As a healthcare partner, we value your referrals.

For fastest service call 518-891-0606 and ask for one of our Referral Specialists.

To assist us in determining hospice eligibility, please fax referred patient’s medical information, including demographic facesheet, H&P, Discharge Summaries, ER/ED visits, surgical procedures, consult notes, radiological and laboratory results, primary hospice terminal diagnosis, MOLST/Advance Directives (if available) to 866-200-5117. 

Our goal is to promote optimum comfort and quality of life for terminally ill patients and provide support for their family members.

Our team will work with you as well as the patient to determine what their goals are during the admission process and will continue to consult with you regarding how best to meet the needs of your patient.

You are encouraged to contact us with any concerns or questions you may have regarding your patient. We welcome your participation as we all walk together through this difficult journey.

Though it is often difficult, it is important to talk to patients about end of life wishes.

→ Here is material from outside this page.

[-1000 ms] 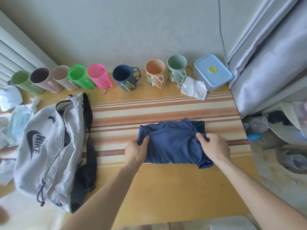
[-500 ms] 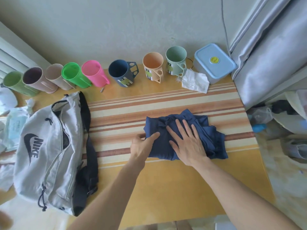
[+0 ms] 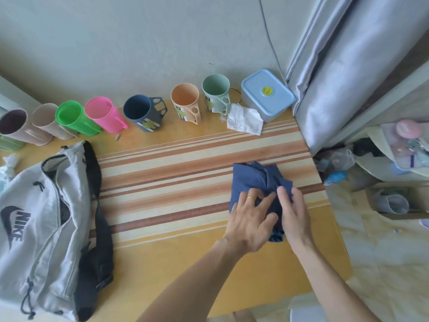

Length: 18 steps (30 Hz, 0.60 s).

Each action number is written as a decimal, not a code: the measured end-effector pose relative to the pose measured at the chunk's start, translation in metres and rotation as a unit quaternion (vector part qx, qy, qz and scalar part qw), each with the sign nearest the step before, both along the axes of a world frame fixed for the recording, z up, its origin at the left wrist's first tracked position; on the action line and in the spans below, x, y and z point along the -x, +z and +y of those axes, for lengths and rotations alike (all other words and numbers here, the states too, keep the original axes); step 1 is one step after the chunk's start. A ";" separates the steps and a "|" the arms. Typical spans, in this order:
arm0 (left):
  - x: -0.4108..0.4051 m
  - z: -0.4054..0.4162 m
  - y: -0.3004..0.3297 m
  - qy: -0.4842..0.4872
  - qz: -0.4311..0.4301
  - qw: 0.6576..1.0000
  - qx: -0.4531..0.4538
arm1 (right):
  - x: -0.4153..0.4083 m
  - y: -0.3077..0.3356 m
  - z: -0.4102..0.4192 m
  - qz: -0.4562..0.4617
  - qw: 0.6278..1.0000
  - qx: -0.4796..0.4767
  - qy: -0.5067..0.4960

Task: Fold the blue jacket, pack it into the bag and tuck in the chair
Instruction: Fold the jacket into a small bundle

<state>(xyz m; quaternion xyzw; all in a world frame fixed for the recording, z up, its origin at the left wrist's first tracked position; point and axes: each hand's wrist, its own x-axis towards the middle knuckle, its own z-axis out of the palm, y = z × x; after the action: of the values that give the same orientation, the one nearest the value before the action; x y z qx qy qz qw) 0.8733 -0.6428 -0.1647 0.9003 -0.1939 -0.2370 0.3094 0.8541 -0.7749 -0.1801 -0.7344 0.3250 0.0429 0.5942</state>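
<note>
The blue jacket is a small crumpled bundle on the striped mat, near the right edge of the yellow table. My left hand lies over its near left part with fingers spread and the thumb hooked into the fabric. My right hand clasps the bundle's right side, fingertips on top. The grey Nike bag lies at the table's left with its zip opening gaping and a black strap trailing beside it. No chair is in view.
Several coloured cups line the wall edge of the table. At the back right stand a blue lidded box and a crumpled tissue. A grey curtain hangs right of the table, with clutter on the floor below it.
The jacket has been folded narrower and shifted right. My left hand moved from its left edge onto the top, and my right hand slid from the top to the right side.
</note>
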 end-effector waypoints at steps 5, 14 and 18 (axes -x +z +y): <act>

One of the most difficult conversations that a healthcare provider has with a patient is regarding end-of-life issues. Hospice staff can assist with this. Having frank, gentle discussions with patients and their families about their prognosis and following up with the variety of options available to them (and the realistic results rather than unrealistic expectations) has usually proven to be cathartic for both clinician and patient. Giving them choices and an honest prognosis leads to acceptance and helps to alleviate their fears.

New York state enacted the New York State Palliative Care Information Act in 2010. This requires health care practitioners caring for a patient with a terminal illness to offer patients or their representatives information about prognosis and options for end-of-life care, including aggressive pain management and hospice care as well as the possibilities for further life-sustaining treatments. This obligation may be fulfilled by the primary care physician or may be transferred to another appropriate health care practitioner such as High Peaks Hospice and Palliative Care. This is your choice.

Hospice staff are happy to provide support to you by being present and participating in this discussion as you speak with terminally ill patients. If you would rather, we could provide guidance as to how you can best have these discussions. Our goal is to assist patients to reach the decision regarding end-of-life care that best fits matches their needs, wishes and choices.

Here is a helpful article written for physicians and healthcare providers: Facilitating Hospice Discussions – Six Steps

Your Role in Hospice Care

The patient’s primary care physician knows their patient the best. They have, in most cases, treated the patient for many years and through many separate healthcare issues. You are the one individual most trusted by the patients and this relationship will not change once your patient comes on hospice.

Many individuals facing the end of life are hesitant regarding admission to hospice care because they fear that they will no longer have a relationship with their personal physician. This is not the case. Hospice staff recognizes that for the patient to receive the best possible care the hospice team and personal physician must work together.

Hospice staff work in close consultation with the patient’s physician to determine the course of care that is best and continue this as the disease progresses to assure that whatever care is provided is best for the individual.

Personal physicians are encouraged to contact the hospice team with any concerns or questions so that we may continue to work together for the best interest of those we serve.

Billing for Hospice Services

Hospice is considered skilled health services and is covered by Medicare, Medicaid, and most private health insurance plans. Provided all eligibility requirements are met, Medicare and Medicaid will pay for all home visits, medications, supplies, and equipment related to end of life care. Some private insurance plans require a co-pay or deductible. Contact your insurance company to determine if hospice services are covered under your plan.

If insurance coverage is not available, hospice care can be provided to patients for a set daily fee, regardless of the amount of visits, medications, or equipment required in the home environment. Individuals and families who cannot afford the cost of services can complete an application for financial assistance. Inability to pay or lack of insurance is never a barrier to receiving care.

Hospice patients continue to receive care from their regular physician. Their physician is able to bill most insurance for any services that are rendered.

Attending physicians should contact their billing staff with any questions or concerns regarding reimbursement for services.

Palliative Care & Pain Management

Hospice medical directors and registered nurses are experts in pain management. Through many years of clinical work in the hospice field they have learned that what may be appropriate and effective for one patient’s pain may not be the correct course of action for others.

Pain management and palliative care focuses on relief of pain and symptom management. Decisions on pain management are made by hospice medical staff and the patient’s own physician after discussion with family and patients regarding their desires and wishes (do I want to be alert? What are the side effects of certain medications?) and in consultation with you, their primary care physician.

Patients and families work together with the palliative care and pain management teams to improve the patient’s quality of life. Our specialized teams monitor each patient’s response to find the right therapy to improve their comfort level while minimizing side effects. Together we decide what is the course of action which best suits their needs.